> ASSIGNMENT
Everything in the data gets repeated exactly, except for the pictures.

> INPUT DATA
____________________

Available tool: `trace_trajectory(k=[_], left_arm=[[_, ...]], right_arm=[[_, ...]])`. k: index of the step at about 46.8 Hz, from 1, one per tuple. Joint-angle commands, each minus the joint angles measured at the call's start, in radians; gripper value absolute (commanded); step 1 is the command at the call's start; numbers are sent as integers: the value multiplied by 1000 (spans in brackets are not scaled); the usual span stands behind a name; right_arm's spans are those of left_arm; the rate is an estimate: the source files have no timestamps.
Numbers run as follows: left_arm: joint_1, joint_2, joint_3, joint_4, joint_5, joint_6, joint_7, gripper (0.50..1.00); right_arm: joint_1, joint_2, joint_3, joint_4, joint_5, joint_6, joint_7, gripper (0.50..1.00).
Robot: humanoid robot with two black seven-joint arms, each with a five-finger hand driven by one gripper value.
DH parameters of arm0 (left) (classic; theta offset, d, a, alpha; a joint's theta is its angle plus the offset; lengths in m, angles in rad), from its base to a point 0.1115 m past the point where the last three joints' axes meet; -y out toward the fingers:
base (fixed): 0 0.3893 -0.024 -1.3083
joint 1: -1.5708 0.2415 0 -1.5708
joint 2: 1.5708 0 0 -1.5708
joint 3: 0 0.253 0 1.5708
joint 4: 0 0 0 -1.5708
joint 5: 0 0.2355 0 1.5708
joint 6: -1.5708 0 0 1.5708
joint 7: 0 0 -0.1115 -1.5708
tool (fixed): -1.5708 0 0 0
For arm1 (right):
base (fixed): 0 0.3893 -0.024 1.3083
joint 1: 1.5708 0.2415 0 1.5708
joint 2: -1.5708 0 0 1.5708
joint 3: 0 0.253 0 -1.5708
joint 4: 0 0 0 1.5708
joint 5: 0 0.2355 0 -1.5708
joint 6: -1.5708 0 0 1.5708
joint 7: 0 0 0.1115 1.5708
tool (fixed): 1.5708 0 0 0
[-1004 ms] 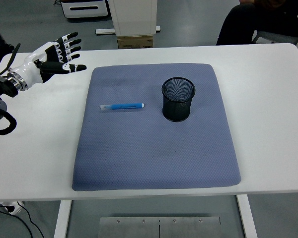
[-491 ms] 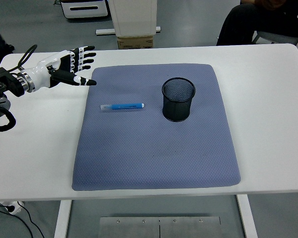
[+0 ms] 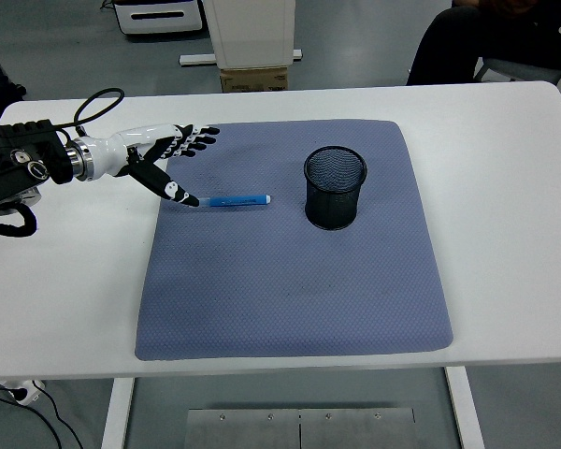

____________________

> RESPONSE TO THIS EXERCISE
Available tool: `trace_trajectory(k=[_], left_arm=[[_, ...]], right_arm=[[_, ...]])`. k: index of the step at about 46.8 Hz, from 1, one per tuple. Joint-angle commands, each minus the joint angles measured at the call's start, in radians; gripper value absolute (commanded); step 1 is the command at the call's start; numbers are sent as integers: the value multiplied by 1000 (spans in brackets are not scaled); the usual span stands behind a name; right_arm's spans are those of left_arm; the rate is an estimate: the source files have no timestamps.
Numbers run as follows: left_arm: joint_1, joint_2, joint_3, joint_4, joint_5, joint_6, joint_7, gripper (0.50..1.00); right_arm: joint_1, joint_2, joint_3, joint_4, joint_5, joint_6, joint_7, gripper (0.50..1.00).
Robot: humanoid robot with two black seven-joint arms, each with a five-finger hand driven by one gripper value.
DH parameters of arm0 (left) (classic; theta offset, d, a, alpha; a joint's theta is its angle plus the offset; lengths in m, angles in rad), from its base to a point 0.1115 m past the point where the last three joints' axes meet; -y out toward the fingers:
base (fixed): 0 0.3893 -0.024 -1.3083
joint 1: -1.5708 0.2415 0 -1.5708
joint 2: 1.5708 0 0 -1.5708
joint 3: 0 0.253 0 1.5708
joint 4: 0 0 0 -1.5708
joint 5: 0 0.2355 0 1.5708
joint 6: -1.5708 0 0 1.5708
joint 7: 0 0 -0.1115 -1.5708
tool (fixed): -1.5708 0 0 0
For arm1 (right):
base (fixed): 0 0.3893 -0.024 1.3083
joint 1: 1.5708 0.2415 0 1.5708
joint 2: -1.5708 0 0 1.5708
joint 3: 0 0.253 0 -1.5708
joint 4: 0 0 0 1.5708
joint 5: 0 0.2355 0 -1.5708
joint 6: -1.5708 0 0 1.5708
joint 7: 0 0 0.1115 1.5708
tool (fixed): 1.5708 0 0 0
[-1004 ms] 
[-491 ms] 
[+0 ms] 

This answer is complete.